Problem details.
Only the lines from the start of the data through the one containing "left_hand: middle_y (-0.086" belong in your answer; return them exactly.

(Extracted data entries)
- - -
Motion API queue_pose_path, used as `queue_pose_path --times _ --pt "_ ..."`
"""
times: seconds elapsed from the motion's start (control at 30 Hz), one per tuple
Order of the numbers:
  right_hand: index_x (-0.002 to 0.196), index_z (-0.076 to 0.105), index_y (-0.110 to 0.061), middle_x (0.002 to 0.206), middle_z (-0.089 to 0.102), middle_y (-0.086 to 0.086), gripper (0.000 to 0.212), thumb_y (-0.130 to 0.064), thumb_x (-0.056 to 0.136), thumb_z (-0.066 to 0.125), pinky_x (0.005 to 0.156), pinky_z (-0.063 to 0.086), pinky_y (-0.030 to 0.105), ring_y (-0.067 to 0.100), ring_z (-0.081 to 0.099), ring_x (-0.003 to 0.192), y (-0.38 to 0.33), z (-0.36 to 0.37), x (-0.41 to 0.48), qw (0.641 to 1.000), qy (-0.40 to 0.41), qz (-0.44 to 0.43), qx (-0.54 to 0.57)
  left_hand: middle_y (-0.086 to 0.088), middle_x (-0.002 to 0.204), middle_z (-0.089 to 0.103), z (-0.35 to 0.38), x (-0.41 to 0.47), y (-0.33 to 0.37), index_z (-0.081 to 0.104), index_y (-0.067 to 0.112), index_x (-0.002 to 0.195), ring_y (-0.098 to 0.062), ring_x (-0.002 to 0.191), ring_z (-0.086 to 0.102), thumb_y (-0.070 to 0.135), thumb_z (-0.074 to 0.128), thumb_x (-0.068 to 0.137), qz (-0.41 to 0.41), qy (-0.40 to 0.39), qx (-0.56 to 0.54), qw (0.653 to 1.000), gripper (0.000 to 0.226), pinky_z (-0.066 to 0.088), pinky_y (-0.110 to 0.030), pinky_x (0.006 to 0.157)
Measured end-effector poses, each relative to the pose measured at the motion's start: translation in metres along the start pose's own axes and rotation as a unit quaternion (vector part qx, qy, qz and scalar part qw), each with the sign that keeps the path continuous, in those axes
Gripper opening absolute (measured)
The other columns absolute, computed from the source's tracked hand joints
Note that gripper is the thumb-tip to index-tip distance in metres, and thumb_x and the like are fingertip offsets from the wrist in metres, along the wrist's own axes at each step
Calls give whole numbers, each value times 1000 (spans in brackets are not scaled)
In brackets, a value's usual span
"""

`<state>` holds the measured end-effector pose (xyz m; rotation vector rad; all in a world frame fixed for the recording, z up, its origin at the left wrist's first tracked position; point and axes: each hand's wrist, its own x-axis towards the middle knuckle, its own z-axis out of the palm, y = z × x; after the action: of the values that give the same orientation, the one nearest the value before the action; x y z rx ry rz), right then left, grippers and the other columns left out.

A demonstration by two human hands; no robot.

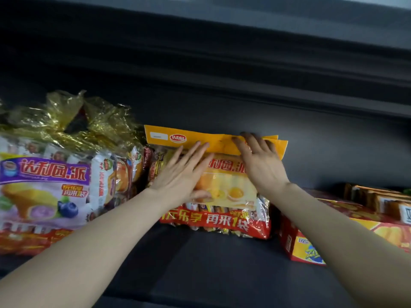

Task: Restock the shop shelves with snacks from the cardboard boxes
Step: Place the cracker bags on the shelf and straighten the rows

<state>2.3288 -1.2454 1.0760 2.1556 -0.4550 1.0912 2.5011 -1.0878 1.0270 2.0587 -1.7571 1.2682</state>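
I note the yellow snack bag (pixel 229 187): clear wrap, orange header card on top, egg-cake print, red band along the base. It stands upright mid dark shelf (pixel 222 252), with the purple snack bag (pixel 44 185) left of it and the red box (pixel 298 245) to its right.

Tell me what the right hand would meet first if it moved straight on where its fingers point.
The right hand lies on the orange top flap of the yellow plastic snack bag; beyond, probably the dark shelf back wall.
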Motion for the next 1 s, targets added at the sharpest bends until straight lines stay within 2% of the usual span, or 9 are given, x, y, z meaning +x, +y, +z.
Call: queue_pose_path --times 0.17,0.3,0.4,0.53,0.63,0.7,0.77,0.87,1.0 --pt "140 50 -19 128 60 12 42 -29 100 55 108 31 44 35 51 125 5 -4 60 992 -104 56 42 -16 156 -33 5 21 11 -29 24 150 -31 145 -28 85 46 72 -33 -90 1 995 124 -1 -56 120" --pt "117 67 -23 112 67 11 22 -19 103 50 92 44 37 33 61 105 0 3 76 985 -97 140 40 -15 159 -26 4 25 11 -30 26 149 -31 149 -15 85 47 72 -38 -117 16 992 124 8 -52 121" --pt "116 69 -21 115 66 10 22 -26 102 53 89 47 39 34 59 108 -1 16 71 983 -50 147 101 -12 164 -1 -2 27 9 -9 23 155 -29 151 4 80 45 77 -40 -89 2 995 111 21 -50 119" --pt "95 77 -18 107 64 8 50 -52 97 41 79 52 39 31 59 98 4 17 52 984 17 -7 176 -14 152 39 -10 39 -16 39 12 148 -30 145 29 58 39 93 -106 150 5 983 72 37 -47 112" --pt "99 77 -20 108 65 2 58 -55 100 31 74 52 37 26 61 98 3 11 48 986 -57 -11 159 -12 116 69 -3 49 -31 71 12 112 -31 121 58 48 35 98 -113 168 7 979 53 45 -47 105" --pt "123 66 -28 120 64 2 44 -54 100 40 83 52 39 27 58 113 5 6 58 981 -85 28 172 -1 86 73 1 46 -31 75 20 86 -25 87 69 51 25 98 -136 132 2 982 60 56 -38 77" --pt "139 52 -37 131 60 2 49 -58 94 52 94 49 40 26 50 125 6 -1 73 970 -145 45 189 3 91 69 4 39 -28 72 22 91 -21 82 66 55 23 97 -150 119 -23 981 60 55 -33 55" --pt "124 64 -36 124 60 1 31 -45 94 61 92 46 35 25 53 121 1 -1 88 968 -204 19 143 -3 103 59 12 31 -29 68 18 98 -22 92 59 55 34 96 -132 139 -22 981 51 54 -34 50" --pt "113 70 -19 109 63 9 21 -17 102 52 76 45 31 29 62 101 0 9 105 977 -147 111 105 -1 99 66 14 28 -35 74 20 96 -24 94 63 58 31 96 -131 125 -19 983 57 54 -34 55"
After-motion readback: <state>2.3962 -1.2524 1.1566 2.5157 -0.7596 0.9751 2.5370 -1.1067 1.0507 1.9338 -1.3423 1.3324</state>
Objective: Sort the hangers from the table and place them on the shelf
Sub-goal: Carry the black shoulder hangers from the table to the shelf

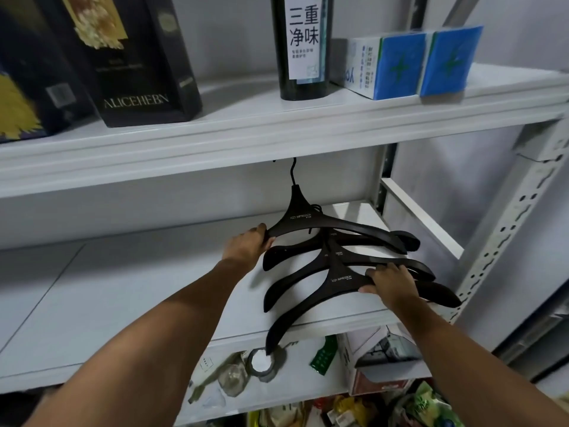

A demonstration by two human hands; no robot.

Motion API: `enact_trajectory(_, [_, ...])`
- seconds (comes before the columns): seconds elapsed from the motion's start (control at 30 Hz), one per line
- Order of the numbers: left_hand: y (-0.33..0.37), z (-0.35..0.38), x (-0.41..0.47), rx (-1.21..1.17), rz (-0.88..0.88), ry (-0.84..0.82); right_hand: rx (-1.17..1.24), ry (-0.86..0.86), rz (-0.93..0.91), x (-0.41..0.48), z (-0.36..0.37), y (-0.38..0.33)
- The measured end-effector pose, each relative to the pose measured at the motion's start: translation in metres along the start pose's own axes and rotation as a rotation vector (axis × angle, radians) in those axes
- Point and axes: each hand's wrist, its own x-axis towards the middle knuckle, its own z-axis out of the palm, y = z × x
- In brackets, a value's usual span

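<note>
Several dark brown hangers (311, 269) lie overlapped on the right part of the white middle shelf (129, 288). The farthest hanger (303, 217) points its black hook toward the back, under the upper shelf. My left hand (248, 245) grips that hanger's left arm end. My right hand (392, 283) presses on the right arm of the nearest hanger (338, 280), whose left arm sticks out past the shelf's front edge.
The upper shelf (246, 131) carries black boxes (135, 57), a dark bottle (303, 44) and blue-and-white cartons (409, 63). A perforated grey upright (505, 229) stands at the right. Below are a tape roll (261, 362), bags and a cardboard box (375, 362).
</note>
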Motion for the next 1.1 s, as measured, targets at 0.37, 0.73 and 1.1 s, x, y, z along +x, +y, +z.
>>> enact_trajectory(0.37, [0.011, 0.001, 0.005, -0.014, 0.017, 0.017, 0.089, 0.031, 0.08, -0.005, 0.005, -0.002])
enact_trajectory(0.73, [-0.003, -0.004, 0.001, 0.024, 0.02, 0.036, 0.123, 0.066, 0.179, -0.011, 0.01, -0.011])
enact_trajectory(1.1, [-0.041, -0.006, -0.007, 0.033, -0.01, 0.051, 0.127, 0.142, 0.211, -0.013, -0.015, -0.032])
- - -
Solved problem.
Motion API queue_pose_path, used as `queue_pose_path --times _ --pt "_ ..."`
"""
times: seconds elapsed from the motion's start (control at 30 Hz), one per tuple
Order of the numbers:
  right_hand: index_x (-0.002 to 0.196), index_z (-0.076 to 0.105), index_y (-0.110 to 0.061), middle_x (0.002 to 0.206), middle_z (-0.089 to 0.102), middle_y (-0.086 to 0.086), gripper (0.000 to 0.212), thumb_y (-0.130 to 0.064), thumb_x (-0.056 to 0.136), thumb_z (-0.066 to 0.125), pinky_x (0.005 to 0.156), pinky_z (-0.063 to 0.086), pinky_y (-0.030 to 0.105), ring_y (-0.067 to 0.100), ring_z (-0.081 to 0.099), ring_x (-0.003 to 0.192), y (-0.38 to 0.33), z (-0.36 to 0.37), x (-0.41 to 0.48), qw (0.641 to 1.000), qy (-0.40 to 0.41), qz (-0.44 to 0.43), qx (-0.54 to 0.57)
  left_hand: middle_y (-0.086 to 0.088), middle_x (-0.002 to 0.204), middle_z (-0.089 to 0.103), z (-0.35 to 0.38), x (-0.41 to 0.47), y (-0.33 to 0.37), index_z (-0.081 to 0.104), index_y (-0.067 to 0.112), index_x (-0.002 to 0.195), ring_y (-0.098 to 0.062), ring_x (-0.002 to 0.191), ring_z (-0.086 to 0.102), thumb_y (-0.070 to 0.135), thumb_z (-0.074 to 0.128), thumb_x (-0.068 to 0.137), qz (-0.41 to 0.41), qy (-0.40 to 0.39), qx (-0.56 to 0.54), qw (0.653 to 1.000), gripper (0.000 to 0.226), pinky_z (-0.066 to 0.088), pinky_y (-0.110 to 0.030), pinky_x (0.006 to 0.157)

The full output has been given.